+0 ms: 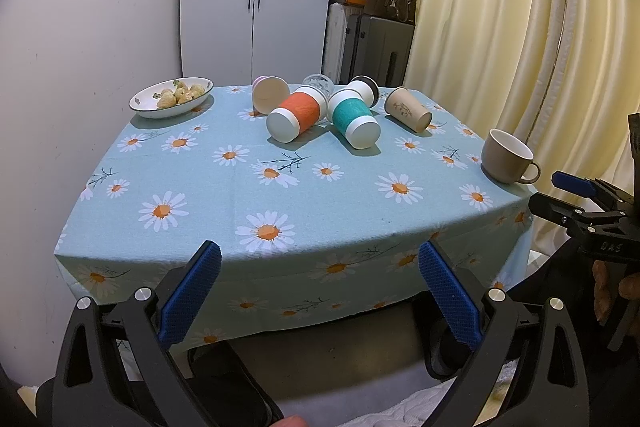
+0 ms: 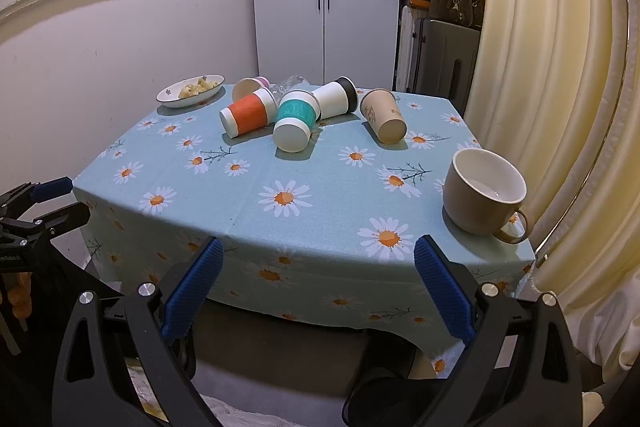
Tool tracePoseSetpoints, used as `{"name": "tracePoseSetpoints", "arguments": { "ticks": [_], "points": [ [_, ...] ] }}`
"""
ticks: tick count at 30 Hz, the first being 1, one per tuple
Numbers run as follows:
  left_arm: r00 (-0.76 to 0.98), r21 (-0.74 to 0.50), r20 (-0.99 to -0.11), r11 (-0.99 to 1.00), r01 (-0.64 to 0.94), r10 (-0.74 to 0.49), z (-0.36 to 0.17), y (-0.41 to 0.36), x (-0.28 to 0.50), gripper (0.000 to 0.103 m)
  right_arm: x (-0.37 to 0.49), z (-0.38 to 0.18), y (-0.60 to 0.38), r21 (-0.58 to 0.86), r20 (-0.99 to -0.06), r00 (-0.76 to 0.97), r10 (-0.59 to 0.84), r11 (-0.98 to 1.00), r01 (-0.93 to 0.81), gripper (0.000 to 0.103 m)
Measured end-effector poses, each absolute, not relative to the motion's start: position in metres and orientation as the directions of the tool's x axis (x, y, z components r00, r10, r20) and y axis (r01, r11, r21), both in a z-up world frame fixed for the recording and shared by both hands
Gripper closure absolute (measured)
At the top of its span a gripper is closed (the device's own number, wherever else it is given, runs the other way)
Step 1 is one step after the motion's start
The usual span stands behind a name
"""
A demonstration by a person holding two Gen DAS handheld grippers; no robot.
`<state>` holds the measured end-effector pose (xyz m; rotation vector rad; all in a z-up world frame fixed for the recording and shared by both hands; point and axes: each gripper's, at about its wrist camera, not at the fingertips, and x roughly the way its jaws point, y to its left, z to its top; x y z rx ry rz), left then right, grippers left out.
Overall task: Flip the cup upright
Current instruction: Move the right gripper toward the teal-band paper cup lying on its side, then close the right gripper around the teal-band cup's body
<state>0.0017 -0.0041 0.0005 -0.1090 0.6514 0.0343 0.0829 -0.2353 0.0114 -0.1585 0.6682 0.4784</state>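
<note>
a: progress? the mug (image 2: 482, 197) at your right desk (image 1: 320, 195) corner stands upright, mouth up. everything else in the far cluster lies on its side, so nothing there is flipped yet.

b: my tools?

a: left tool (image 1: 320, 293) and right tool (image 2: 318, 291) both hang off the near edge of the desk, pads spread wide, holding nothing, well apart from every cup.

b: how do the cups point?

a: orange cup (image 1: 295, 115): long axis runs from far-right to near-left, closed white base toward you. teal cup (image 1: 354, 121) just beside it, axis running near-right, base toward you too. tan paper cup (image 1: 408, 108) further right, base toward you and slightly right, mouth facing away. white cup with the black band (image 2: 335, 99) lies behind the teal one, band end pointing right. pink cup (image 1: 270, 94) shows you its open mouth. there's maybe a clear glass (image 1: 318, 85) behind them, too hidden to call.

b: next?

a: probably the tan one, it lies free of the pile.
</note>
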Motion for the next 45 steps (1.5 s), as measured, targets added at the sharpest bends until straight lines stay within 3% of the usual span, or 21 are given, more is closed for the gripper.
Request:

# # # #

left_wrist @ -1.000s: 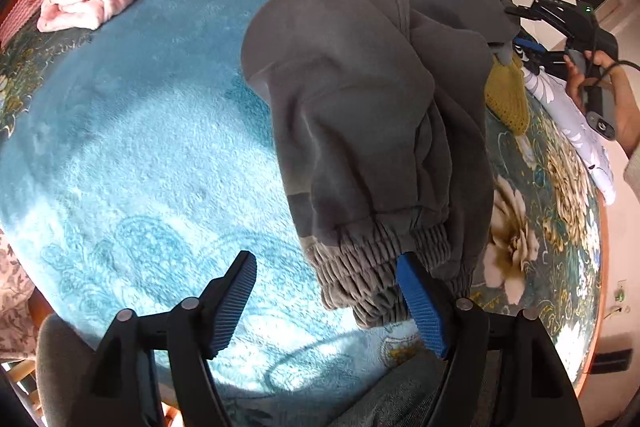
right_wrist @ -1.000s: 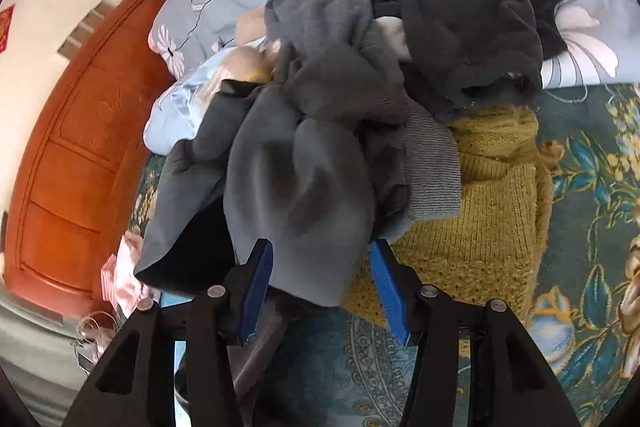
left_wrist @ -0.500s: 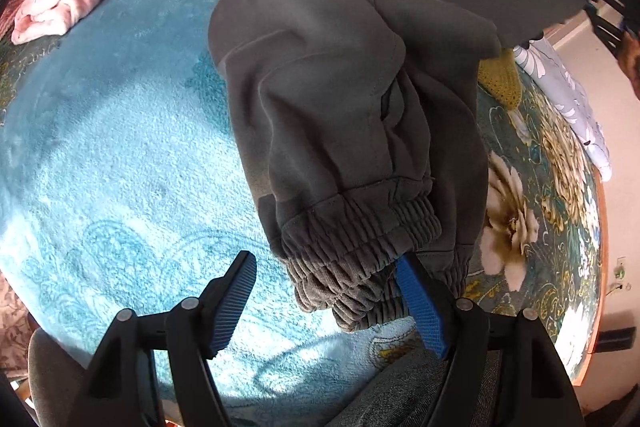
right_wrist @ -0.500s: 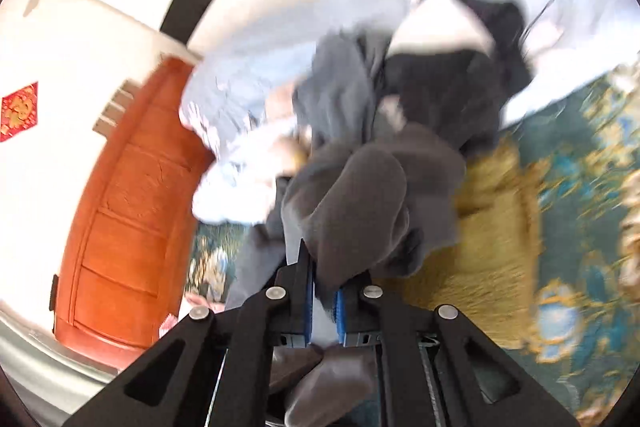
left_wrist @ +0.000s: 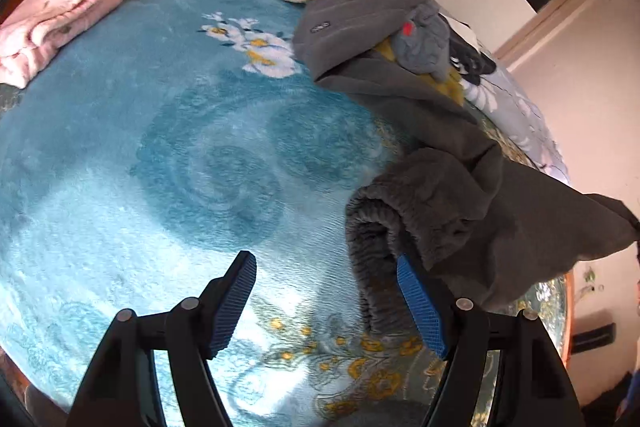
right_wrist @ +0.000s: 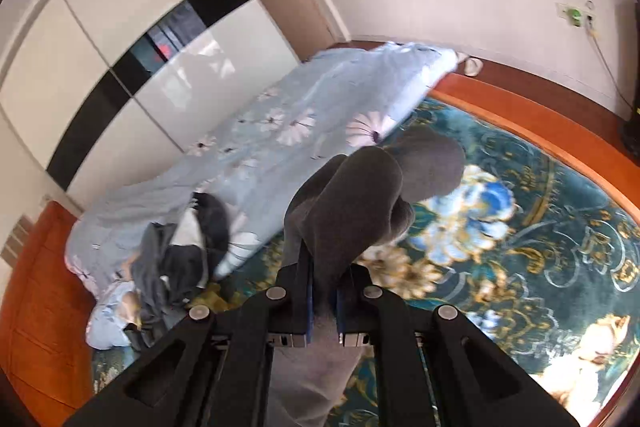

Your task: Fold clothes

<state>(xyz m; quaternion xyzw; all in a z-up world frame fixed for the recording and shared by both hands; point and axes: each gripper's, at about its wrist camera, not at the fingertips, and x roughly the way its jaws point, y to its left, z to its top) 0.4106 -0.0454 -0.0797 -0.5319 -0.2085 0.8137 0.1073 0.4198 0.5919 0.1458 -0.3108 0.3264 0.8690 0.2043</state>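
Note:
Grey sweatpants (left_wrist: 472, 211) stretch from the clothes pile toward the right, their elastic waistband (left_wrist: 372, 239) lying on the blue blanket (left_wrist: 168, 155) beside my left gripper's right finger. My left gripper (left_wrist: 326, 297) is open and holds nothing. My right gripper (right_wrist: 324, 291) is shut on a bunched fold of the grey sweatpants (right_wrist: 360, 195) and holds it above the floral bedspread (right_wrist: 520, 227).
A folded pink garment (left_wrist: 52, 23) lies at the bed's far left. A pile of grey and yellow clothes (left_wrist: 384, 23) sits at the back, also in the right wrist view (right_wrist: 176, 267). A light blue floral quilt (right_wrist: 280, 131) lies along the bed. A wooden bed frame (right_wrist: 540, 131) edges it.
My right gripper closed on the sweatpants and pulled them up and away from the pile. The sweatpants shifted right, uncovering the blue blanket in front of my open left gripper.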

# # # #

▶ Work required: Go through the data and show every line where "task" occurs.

▶ Problem solution:
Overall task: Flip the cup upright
Your task: Fold clothes

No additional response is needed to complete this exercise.